In tale contesto la Chiesa cattolica continua la sua lotta per la pace e la riconciliazione spinta da Papa Francesco che, nel viaggio apostolico in Sud Sudan nel 2023, disse fra l’altro: «Questa è la via: rispettarsi, conoscersi, dialogare. Atteggiamento essenziale per i processi di pace, indispensabile anche per lo sviluppo coeso della società». E al «Paese fanciullo», come lo ha chiamato, per passare «dall’inciviltà dello scontro alla civiltà dell’incontro», ha indicato le vie sulle quali realizzare e affermare la realtà pubblica ponendosi al servizio del bene comune, perché «lo scopo del potere è servire la comunità: la lotta alla corruzione, arginare l’arrivo di armi, lo sviluppo di adeguate politiche sanitarie, infrastrutture vitali e, in modo speciale, al ruolo primario dell’alfabetizzazione e dell’istruzione».

La Chiesa sudsudanese sta vivendo un anno dedicato all’Eucarestia. Un periodo dedicato alla conoscenza, all’amore e alla diffusione della devozione eucaristica. «In questo periodo forte che è la Quaresima», continua la religiosa, «invitiamo le persone a valorizzare il dono dell’Eucarestia e a coniugarlo con una profonda conversione dei cuori. Qui in Sud Sudan, nazione dove la povertà è diffusa e che sta vivendo una profonda emergenza sociale, è difficile proporre per la Quaresima la pratica del digiuno. Però è importante portare avanti un percorso di conversione e di condivisione. Molte persone si trovano a vivere una grave crisi economica e quindi chiediamo a chi ha di più di metterlo a disposizione di chi soffre».

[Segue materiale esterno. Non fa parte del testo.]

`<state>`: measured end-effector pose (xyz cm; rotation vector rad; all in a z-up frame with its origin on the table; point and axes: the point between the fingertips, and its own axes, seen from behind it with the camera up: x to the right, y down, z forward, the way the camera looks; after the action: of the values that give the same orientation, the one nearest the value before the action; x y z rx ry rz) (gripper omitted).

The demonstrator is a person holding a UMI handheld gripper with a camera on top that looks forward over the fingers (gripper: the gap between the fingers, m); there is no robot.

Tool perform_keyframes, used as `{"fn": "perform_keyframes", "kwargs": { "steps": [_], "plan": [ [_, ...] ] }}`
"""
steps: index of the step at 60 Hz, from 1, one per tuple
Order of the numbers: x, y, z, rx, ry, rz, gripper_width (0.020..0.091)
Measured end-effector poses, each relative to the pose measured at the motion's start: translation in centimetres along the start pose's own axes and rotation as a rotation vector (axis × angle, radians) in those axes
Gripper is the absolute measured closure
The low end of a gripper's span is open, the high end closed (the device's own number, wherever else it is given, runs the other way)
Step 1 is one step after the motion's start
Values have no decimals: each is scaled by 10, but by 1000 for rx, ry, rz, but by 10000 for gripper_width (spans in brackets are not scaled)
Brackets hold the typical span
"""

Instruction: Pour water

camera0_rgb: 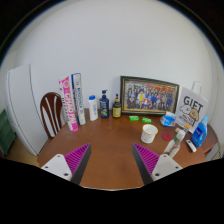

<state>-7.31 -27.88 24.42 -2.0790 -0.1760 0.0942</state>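
your gripper (110, 160) stood spread, holding nothing; the cup (149, 133), seemingly upright, lay ahead at one o'clock.

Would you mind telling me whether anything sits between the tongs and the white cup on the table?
Nothing visible does. The tongs are open and empty, and only bare wooden table lies between them and the white cup, which stands beyond them, toward the right finger's side. The green items and framed picture lie farther back.

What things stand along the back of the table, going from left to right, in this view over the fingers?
Pink box → white bottle → dark blue bottle → small dark bottle → framed picture → gift sign.
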Motion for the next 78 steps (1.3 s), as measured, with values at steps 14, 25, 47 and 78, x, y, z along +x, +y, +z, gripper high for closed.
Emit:
{"fn": "perform_keyframes", "kwargs": {
  "steps": [14,25,47,78],
  "plan": [
    [79,42,-10,-29,148,80,246],
    [174,90,-7,-31,275,84,245],
    [289,126,97,13,264,92,246],
    [317,113,197,88,111,74,559]
  ]
}}
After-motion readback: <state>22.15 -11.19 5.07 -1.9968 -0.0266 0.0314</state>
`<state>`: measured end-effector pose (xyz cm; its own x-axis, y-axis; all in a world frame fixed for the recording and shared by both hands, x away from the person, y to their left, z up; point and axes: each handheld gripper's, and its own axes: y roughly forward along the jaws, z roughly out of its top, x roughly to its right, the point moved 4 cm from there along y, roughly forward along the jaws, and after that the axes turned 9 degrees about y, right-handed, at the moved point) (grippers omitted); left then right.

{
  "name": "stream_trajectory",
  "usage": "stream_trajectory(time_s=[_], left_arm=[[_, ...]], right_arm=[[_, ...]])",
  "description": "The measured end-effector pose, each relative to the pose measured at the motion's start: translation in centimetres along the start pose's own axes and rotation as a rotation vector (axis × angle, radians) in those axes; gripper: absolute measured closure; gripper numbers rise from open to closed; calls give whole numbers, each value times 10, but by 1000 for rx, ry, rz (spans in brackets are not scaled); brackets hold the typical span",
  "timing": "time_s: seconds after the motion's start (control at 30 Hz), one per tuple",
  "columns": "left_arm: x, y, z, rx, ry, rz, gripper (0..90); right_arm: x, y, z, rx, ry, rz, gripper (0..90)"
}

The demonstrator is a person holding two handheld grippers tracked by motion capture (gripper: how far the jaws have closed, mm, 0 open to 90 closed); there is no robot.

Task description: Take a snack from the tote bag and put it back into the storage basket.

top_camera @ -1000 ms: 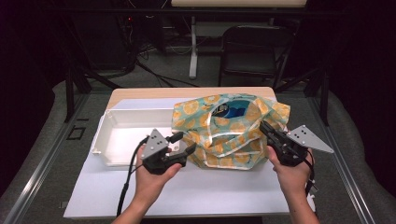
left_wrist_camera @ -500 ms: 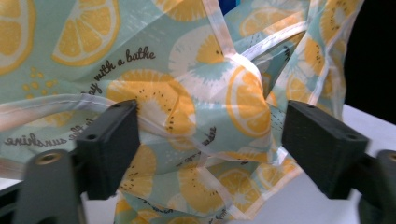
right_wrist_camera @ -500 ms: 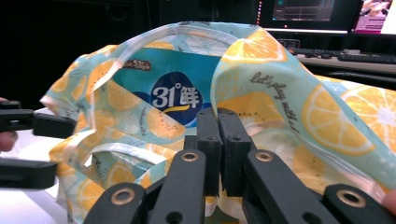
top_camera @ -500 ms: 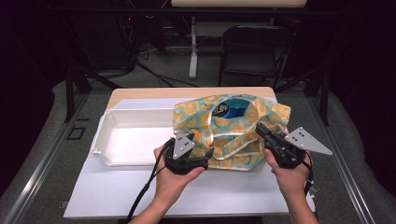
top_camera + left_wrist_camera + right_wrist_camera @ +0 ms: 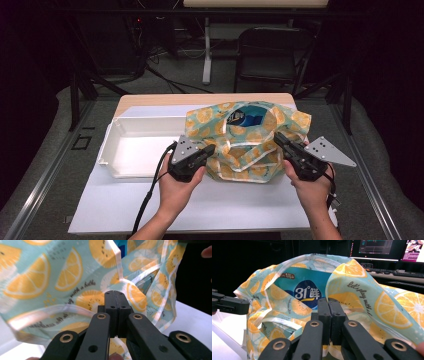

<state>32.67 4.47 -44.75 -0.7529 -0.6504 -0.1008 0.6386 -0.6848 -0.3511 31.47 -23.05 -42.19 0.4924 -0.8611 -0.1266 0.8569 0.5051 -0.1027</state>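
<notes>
A teal bag printed with orange slices [image 5: 245, 150] lies on the white tabletop [image 5: 150, 205] with its mouth open. Inside it is a blue package [image 5: 246, 119], whose label faces the right gripper view [image 5: 308, 293]. My left gripper [image 5: 210, 148] is at the bag's left edge. Its jaws have just been closing and now stand together on the fabric beside the white trim [image 5: 115, 293]. My right gripper [image 5: 277, 136] is shut on the bag's right edge, and the fabric drapes over its tips [image 5: 328, 301].
A white rectangular tray [image 5: 107, 150] sits left of the bag, close to my left hand. A black chair [image 5: 272, 50] and desk legs stand beyond the table's far edge. Monitors [image 5: 374, 247] glow behind the bag in the right gripper view.
My left hand has moved right from beside the tray to the bag's left edge, and its jaws went from open to shut. The right gripper has kept still.
</notes>
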Motion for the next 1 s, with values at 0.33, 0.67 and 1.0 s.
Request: stream_trajectory(time_s=[0.33,0.67,1.0], left_arm=[[14,11,-6,-17,-34,75,267],[13,25,-4,-62,-45,122,481],[2,6,8,-12,-22,15,892]], right_arm=[[-4,2,-1,1,2,9,896],[-6,2,-5,-9,-3,30,895],[-3,0,-2,-3,-7,25,896]])
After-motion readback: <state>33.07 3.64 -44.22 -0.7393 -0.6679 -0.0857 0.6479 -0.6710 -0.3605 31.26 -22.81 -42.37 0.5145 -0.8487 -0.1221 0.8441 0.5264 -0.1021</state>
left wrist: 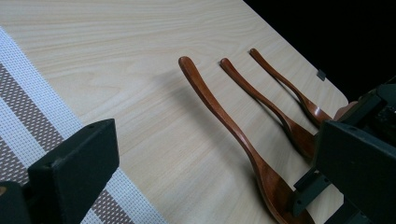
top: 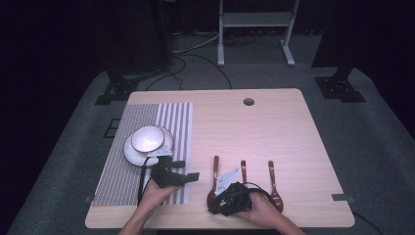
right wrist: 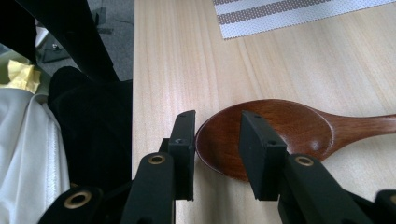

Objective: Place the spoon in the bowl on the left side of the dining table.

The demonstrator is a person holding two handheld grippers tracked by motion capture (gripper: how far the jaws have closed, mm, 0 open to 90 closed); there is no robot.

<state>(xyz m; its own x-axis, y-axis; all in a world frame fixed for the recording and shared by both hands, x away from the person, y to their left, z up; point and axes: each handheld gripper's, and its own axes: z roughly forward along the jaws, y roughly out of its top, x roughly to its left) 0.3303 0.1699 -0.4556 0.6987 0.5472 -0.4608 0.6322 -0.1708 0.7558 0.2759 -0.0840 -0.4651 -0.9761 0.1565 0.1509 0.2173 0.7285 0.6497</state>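
Observation:
Three brown wooden spoons lie side by side at the front of the table, handles pointing away: left spoon (top: 216,172) (left wrist: 224,121), middle spoon (top: 243,171) (left wrist: 261,100), right spoon (top: 272,177) (left wrist: 285,84). My right gripper (top: 214,199) (right wrist: 217,140) is shut on the rim of the left spoon's bowl (right wrist: 299,128), one jaw outside the tip and one inside the hollow. That spoon still rests on the wood. My left gripper (top: 186,170) hovers over the placemat's right edge, jaws wide open with nothing between them, facing the spoons.
A striped woven placemat (top: 122,181) (left wrist: 28,116) (right wrist: 289,14) covers the table's left side and carries a white bowl (top: 147,138) on a white plate (top: 131,155). The light wooden table (top: 274,127) has a cable hole (top: 248,102) at the back. The table's front edge is close behind the right gripper.

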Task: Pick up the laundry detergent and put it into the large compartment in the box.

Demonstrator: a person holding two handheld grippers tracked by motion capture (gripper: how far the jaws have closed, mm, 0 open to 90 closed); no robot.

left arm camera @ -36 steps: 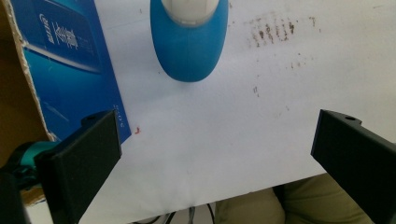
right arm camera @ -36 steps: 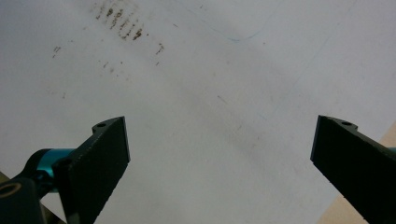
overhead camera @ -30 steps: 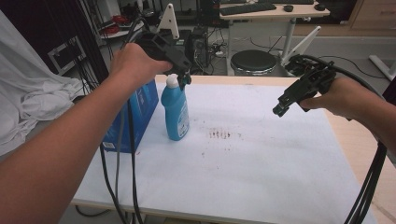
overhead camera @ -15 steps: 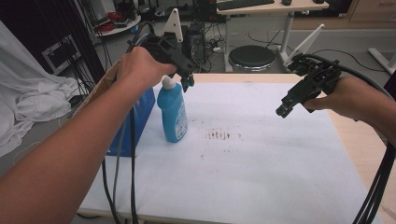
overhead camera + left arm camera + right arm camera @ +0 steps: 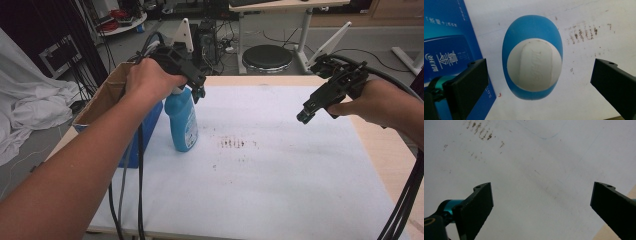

Nelle città sudsudanesi le celebrazioni sono molto sentite dai fedeli. In altre zone, dove è più forte la presenza e la tradizione di confessioni cristiane diverse, missionari e missionarie cercano di rafforzare il messaggio e la tradizione cattolica della Quaresima, una tradizione che fa perno sull’Eucarestia, sul rosario, sulla Via Crucis, sull’adorazione. È un lavoro complesso: «Fuori dalle città i religiosi e le religiose sono pochi. I catechisti fanno del loro meglio con la loro conoscenza delle lingue locali e la preghiera. Anni di insicurezza e conflitti hanno però reso difficile anche aiutarli ad avere una formazione più solida. Dal 2020 abbiamo iniziato nuovi percorsi più strutturati concentrati sullo studio delle Scritture e sui sacramenti. I risultati si vedranno presto, ne sono certa».